The option null.model="frequency" maintains column sums and richness maintains row sums.
Though mainly used for randomizing species presence absence datasets in community ecology it works well here.

This function has other null model options as well, check out following link for more details (page 36) of the picante documentation

相对绾红妆 2024-11-23 21:54:04

当然,您可以对每一行进行采样:

sapply (1:4, function (row) df1[row,]<<-sample(df1[row,]))
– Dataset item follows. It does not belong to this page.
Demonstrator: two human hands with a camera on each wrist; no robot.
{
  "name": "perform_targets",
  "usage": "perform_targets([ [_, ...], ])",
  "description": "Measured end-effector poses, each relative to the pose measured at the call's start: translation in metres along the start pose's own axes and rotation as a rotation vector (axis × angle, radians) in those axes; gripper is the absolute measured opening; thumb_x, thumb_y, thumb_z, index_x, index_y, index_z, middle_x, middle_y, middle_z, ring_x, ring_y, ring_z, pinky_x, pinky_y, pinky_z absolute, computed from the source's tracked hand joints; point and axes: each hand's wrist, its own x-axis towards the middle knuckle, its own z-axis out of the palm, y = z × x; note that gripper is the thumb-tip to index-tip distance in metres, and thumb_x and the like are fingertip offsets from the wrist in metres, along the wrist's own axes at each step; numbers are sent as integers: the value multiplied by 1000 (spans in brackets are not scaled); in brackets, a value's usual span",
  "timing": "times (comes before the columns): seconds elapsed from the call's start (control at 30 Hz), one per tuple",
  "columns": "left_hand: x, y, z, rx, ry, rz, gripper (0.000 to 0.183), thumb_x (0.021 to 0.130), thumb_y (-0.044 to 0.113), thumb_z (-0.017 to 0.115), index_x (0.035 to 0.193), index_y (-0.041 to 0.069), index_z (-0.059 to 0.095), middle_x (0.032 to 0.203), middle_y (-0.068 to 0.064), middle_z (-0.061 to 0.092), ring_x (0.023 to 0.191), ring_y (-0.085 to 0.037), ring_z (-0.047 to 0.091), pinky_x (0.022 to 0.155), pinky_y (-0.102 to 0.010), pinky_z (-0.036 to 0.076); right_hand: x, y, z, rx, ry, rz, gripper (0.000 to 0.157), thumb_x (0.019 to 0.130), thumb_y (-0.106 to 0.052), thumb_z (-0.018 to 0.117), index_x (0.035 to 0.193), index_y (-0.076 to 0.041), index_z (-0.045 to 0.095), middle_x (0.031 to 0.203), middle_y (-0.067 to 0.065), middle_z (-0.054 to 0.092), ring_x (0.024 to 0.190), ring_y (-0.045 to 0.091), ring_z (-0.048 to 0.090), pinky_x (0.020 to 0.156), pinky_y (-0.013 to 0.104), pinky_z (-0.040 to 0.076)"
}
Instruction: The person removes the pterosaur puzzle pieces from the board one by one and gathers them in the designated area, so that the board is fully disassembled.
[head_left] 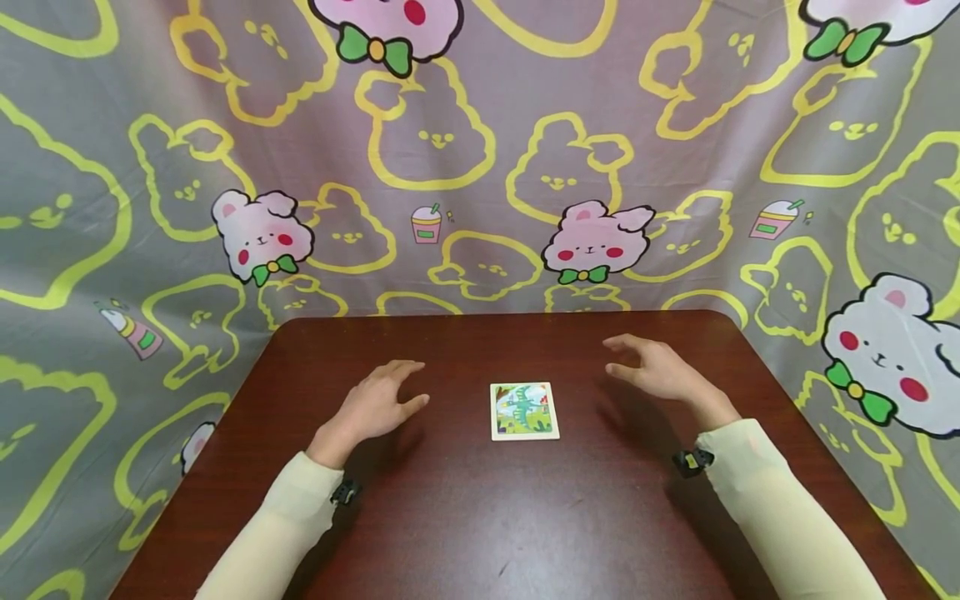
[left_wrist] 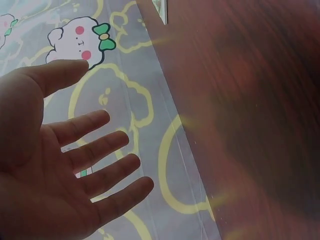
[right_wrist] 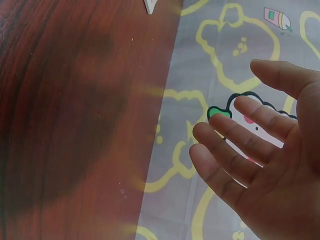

将随机排列行本身,因此每行中的 1 数量不会改变。小改动,它也适用于列,但这是给读者的练习:-P

Of course you can sample each row:

sapply (1:4, function (row) df1[row,]<<-sample(df1[row,]))

will shuffle the rows itself, so the number of 1's in each row doesn't change. Small changes and it also works great with columns, but this is a exercise for the reader :-P

巨坚强 2024-11-23 21:54:04

如果目标是随机打乱每列,则上述某些答案不起作用,因为列是联合打乱的(这保留了列间相关性)。其他需要安装软件包。然而,存在一句话:

df2 = lapply(df1, function(x) { sample(x) })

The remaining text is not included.